Ambohibola, un village de pêcheurs 

La portion littorale à laquelle s’intéresse notre étude , est située à l’extrême Sud du pays Mahafale, dans une région caractérisée par sa subaridité. Bordé par le canal de Mozambique à l’ouest, cet ensemble régional s’étend entre les fleuves Onilahy au nord et Menaranja au sud. Il se subdivise en trois bandes parallèles assez différentes (Joelson, 1991). Le long de la façade maritime s’étend l’étroite plaine côtière sur sol dunaire, large en moyenne d’une dizaine de kilomètres. A l’est, s’élève rapidement le plateau calcaire mahafale qui se prolonge par la pénéplaine, zone de savane, sur laquelle on trouve les plus importants bourgs de la région mahafale (Ampanihy, Ejeda, Betioky) reliés aux principaux pôles urbains (Tuléar, Fort-Dauphin) par une route de mauvaise qualité.

Dernière région soumise au début du XX° siècle lors de la colonisation (Engelvin, 1937), le pays mahafale est jusqu’à aujourd’hui caractérisé par un enclavement très fort. La région a été significativement délaissée par les différents gouvernements successifs et n’a fait l’objet que de très peu d’investissements et d’aménagements comparativement aux autres régions de l’île (Esoavelomandroso et al., 1991). Pendant plusieurs siècles, la plaine côtière a toujours été plus peuplée que les zones forestières peu habitées du plateau (ibid.). Avec 22,4 hab/km², la circonscription d’Androka continue d’être la plus peuplée de la plaine côtière (Lebigre et Réaud-Thomas, 2001).

On peut évoquer plusieurs raisons pour comprendre cette répartition de la population (Esoavelomandroso et al., 1991) : des raisons écologiques d’abord (dues à la qualité des sols de la plaine côtière et la diversité des milieux et des ressources disponibles), des raisons historiques et économiques ensuite (grâce à la présence de la mer qui a fait des gens de la plaine des intermédiaires avec le reste de l’arrière-pays pour les filières d’échanges qui se sont mises en place avec les navigateurs étrangers, notamment pour le commerce des fusils), et enfin des raisons politiques et militaires (le vaste plateau forestier et l’escarpement de faille débouchant sur la plaine ayant longtemps constitué une barrière naturelle contre les agressions des autres groupes voisins). Il faut donc y voir une adaptation collective ancienne des groupes résidents de la plaine côtière qui restent très attachés à leur région, profitent d’une multitude d’opportunités sur la côte, mais qui ont aussi de longue date pris l’habitude d’exploiter les vastes forêts et savanes du plateau et de la pénéplaine, notamment pour la transhumance des troupeaux et l’extension de leurs pratiques agricoles (Joelson, 1991).

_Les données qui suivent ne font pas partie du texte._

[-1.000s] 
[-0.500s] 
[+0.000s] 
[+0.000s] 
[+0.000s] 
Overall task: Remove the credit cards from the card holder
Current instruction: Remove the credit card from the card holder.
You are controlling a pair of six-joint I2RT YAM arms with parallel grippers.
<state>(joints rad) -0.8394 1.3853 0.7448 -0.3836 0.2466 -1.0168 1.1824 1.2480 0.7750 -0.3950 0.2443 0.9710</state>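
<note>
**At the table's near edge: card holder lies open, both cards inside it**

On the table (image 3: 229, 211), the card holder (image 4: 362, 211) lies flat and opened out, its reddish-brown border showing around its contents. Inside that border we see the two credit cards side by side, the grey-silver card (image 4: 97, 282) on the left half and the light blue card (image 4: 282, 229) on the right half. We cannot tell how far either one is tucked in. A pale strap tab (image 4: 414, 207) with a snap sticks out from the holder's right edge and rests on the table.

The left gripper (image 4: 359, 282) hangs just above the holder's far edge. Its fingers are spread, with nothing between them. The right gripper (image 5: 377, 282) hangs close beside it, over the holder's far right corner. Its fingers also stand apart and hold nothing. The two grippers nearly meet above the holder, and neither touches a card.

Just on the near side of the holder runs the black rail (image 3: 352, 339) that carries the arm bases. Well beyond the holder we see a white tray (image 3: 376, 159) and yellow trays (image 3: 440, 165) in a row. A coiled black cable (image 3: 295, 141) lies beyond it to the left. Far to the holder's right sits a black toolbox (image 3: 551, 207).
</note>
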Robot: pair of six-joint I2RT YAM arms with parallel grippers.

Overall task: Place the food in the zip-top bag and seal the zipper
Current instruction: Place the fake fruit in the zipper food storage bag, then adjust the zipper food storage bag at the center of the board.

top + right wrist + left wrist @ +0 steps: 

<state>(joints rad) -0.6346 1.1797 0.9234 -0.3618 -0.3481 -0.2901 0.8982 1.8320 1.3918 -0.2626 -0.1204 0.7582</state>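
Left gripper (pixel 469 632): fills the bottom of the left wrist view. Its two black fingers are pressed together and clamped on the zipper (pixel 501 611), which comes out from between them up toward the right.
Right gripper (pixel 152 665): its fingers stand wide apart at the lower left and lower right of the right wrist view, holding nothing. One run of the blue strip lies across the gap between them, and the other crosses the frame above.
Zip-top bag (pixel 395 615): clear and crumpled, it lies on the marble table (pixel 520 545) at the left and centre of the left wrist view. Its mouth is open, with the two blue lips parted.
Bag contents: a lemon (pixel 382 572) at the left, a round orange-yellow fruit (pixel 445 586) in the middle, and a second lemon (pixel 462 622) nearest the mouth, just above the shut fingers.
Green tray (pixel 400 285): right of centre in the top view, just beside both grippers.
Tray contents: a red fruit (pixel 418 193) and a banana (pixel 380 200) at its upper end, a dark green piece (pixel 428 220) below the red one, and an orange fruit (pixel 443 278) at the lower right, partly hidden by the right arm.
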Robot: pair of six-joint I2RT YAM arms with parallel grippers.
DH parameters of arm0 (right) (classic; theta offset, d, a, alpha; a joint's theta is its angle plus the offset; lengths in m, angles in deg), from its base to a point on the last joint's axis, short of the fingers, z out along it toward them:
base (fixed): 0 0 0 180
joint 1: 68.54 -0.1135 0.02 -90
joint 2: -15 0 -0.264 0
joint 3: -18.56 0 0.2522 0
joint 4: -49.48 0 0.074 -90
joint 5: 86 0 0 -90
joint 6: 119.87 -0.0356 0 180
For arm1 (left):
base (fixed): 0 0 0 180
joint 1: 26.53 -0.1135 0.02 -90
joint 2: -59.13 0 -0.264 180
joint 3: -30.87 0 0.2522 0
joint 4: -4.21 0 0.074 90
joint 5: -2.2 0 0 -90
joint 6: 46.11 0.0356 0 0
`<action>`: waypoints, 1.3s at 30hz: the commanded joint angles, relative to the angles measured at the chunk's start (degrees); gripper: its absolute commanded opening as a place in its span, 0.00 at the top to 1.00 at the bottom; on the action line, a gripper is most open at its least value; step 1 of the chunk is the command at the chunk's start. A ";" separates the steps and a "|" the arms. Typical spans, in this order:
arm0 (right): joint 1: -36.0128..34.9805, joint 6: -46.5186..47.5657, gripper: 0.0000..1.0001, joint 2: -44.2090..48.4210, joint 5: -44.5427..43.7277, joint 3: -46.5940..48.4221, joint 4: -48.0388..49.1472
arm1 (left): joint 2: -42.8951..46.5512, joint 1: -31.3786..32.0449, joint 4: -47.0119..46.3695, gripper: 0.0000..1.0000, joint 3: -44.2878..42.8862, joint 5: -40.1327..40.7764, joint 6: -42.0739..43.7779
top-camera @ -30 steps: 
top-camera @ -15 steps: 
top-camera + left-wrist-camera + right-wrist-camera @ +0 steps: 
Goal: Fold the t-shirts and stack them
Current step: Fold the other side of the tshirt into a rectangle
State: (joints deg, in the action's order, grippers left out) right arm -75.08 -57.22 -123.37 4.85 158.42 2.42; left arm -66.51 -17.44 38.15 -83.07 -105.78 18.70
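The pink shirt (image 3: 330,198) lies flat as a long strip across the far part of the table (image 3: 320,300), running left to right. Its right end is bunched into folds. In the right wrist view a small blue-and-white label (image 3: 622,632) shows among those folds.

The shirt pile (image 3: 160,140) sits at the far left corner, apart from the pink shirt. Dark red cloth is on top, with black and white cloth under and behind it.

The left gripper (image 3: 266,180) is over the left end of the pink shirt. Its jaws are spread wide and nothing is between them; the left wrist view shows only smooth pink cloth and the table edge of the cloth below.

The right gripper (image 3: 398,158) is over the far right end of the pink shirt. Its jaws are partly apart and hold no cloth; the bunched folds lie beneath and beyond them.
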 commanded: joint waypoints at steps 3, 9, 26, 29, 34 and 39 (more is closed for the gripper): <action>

Les groupes mahafale les plus implantés dans la région descendent d’agropasteurs qui se seraient installés entre les XV° et XVIII° siècles (Battistini, 1964 ; Charles, 1986 ; Esoavelomandroso et al., 1991). C’est à cette époque que les territoires des plus importants groupes lignagers se sont développés de façon autonome, en instaurant toutefois entre eux des échanges et une cohésion régionale toujours d’actualité (Esoavelomandroso et al., 1991) .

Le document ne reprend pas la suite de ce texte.